Finn took a sip. "Nice to meet you Lily and
William." Her eyes flashed to Henry briefly before settling on
Lily. "Thank you for the compliment. I was almost ten when Reed was
born. My sister, Reed's mother, died when Reed was fourteen. Reed
came to live with me when she was almost sixteen. I'm forty-seven.
She's thirty-eight and our birthdays are coming soon." Finn raised
her glass in salute.
"I didn't mean to offend you." Lily said,
sounding sincerely upset by the prospect that she might have.
"You didn't offend. I doubt you could. I
loved my sister a great deal. It hurt Reed and me very badly when
she died, but we've made a family here and we take care of each
other. I guess that makes us closer than some aunt-niece pairs."
Finn looked at William. "But that must be true for you and Jordon
too. I mean since you've worked so closely together for almost
twenty years you must be very close."
The mood at the table turned cold. Reed
wasn't quite sure why Finn's observation would take the twinkle
from William's eye, but it did. For a split second Reed read sorrow
in those eyes and then it was gone, replaced by a veneer of
civility that was a mirror of Jordon's stoic countenance. She
suddenly wanted to spank them both. For such smart men, who
obviously loved one another, they sure were acting like idiots.

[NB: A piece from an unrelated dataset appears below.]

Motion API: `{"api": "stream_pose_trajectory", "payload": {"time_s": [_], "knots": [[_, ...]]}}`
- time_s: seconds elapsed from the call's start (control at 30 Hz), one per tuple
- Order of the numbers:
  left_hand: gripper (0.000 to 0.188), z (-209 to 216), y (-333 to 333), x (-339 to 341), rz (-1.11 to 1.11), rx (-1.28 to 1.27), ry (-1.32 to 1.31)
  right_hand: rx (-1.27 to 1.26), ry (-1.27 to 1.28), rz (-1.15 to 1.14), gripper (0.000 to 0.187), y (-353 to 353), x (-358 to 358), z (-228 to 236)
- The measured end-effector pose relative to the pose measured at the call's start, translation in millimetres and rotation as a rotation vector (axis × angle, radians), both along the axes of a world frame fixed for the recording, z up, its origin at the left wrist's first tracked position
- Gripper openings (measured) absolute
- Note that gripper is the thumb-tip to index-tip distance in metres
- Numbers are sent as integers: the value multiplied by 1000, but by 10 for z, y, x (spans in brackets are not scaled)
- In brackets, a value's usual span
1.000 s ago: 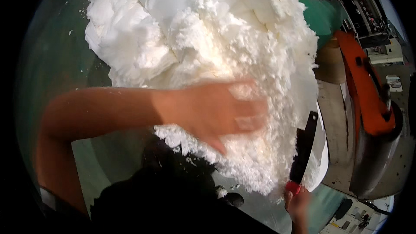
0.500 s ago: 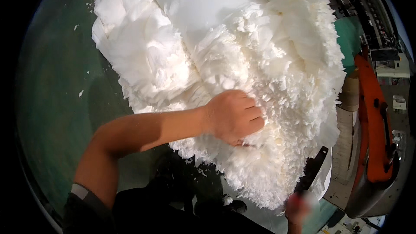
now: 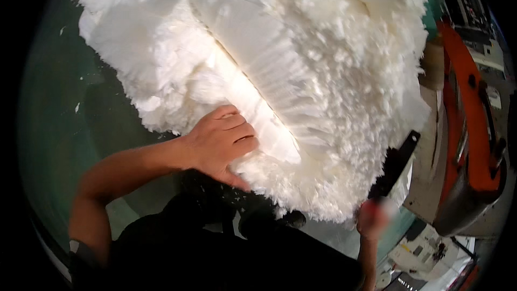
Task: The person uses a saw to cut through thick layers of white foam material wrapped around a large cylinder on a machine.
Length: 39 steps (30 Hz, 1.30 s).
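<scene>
A large mass of white, ragged, layered sheet material [image 3: 344, 75] lies before me, with a long split running through it toward its near edge. My left hand [image 3: 221, 143] grips the near left edge of the mass, its fingers curled over the top and its thumb lower down. Beyond the near right corner, my right hand [image 3: 371, 221] is closed round the red handle of a long-bladed knife. The dark blade [image 3: 396, 167] points up and away along the right side of the mass and has a hole close to its tip. A blur covers part of this hand.
Green floor [image 3: 59, 124] with small white scraps spreads out on the left. Along the right stands orange machinery [image 3: 468, 113] with a dark rounded end. A pale cluttered surface [image 3: 425, 253] is at the lower right.
My left hand has moved left and nearer from the middle of the mass to its edge. The split now shows wider and brighter. My right hand with the knife sits slightly higher in view.
</scene>
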<state>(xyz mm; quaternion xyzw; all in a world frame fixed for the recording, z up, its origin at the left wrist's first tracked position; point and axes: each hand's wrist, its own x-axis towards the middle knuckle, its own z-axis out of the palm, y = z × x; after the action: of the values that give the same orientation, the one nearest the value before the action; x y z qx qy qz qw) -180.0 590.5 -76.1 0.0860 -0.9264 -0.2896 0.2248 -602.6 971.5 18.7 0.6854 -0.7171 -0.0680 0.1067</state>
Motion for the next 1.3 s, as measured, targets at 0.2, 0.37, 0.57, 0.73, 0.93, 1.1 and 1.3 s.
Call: {"api": "stream_pose_trajectory", "payload": {"time_s": [0.2,0.37,0.57,0.73,0.93,1.1,1.3], "knots": [[84,440,575,-812,-157,6,125,-107,108,34,31,-531,312,216],[45,-13,1080,-1364,51,-443,240,3,-7,-85,42,-415,339,238],[13,100,1063,-1601,-79,-341,178,59,69,-130,52,-547,352,307],[12,8,1189,-1542,-211,-133,62,127,74,-111,56,-587,339,360],[23,-1287,1513,-974,-548,-5,-643,63,40,-78,36,-517,289,317],[44,-1103,1527,-699,-477,-85,-296,-36,21,-23,32,-491,279,296],[41,-1,509,-494,140,18,215,-178,121,48,35,-340,165,71]]}}
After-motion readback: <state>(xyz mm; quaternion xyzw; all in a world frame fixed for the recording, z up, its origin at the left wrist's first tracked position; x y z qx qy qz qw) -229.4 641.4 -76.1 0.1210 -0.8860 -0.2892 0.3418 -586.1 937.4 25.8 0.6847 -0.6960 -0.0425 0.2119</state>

Lily must have thought so too because she
stood and took Reed's hand in both of hers.
"It was lovely to meet you, dear." She said,
enveloping Reed in another wonderfully scented hug. This time Reed
didn't pull away. "Forgive us for dropping in uninvited. I was so
excited when William called with the news that Jordon married, I
hopped on the first plane and made William bring me straight here.
I'm staying in Lake Geneva at William's cottage for the next week
or so, please come and see me if you have time."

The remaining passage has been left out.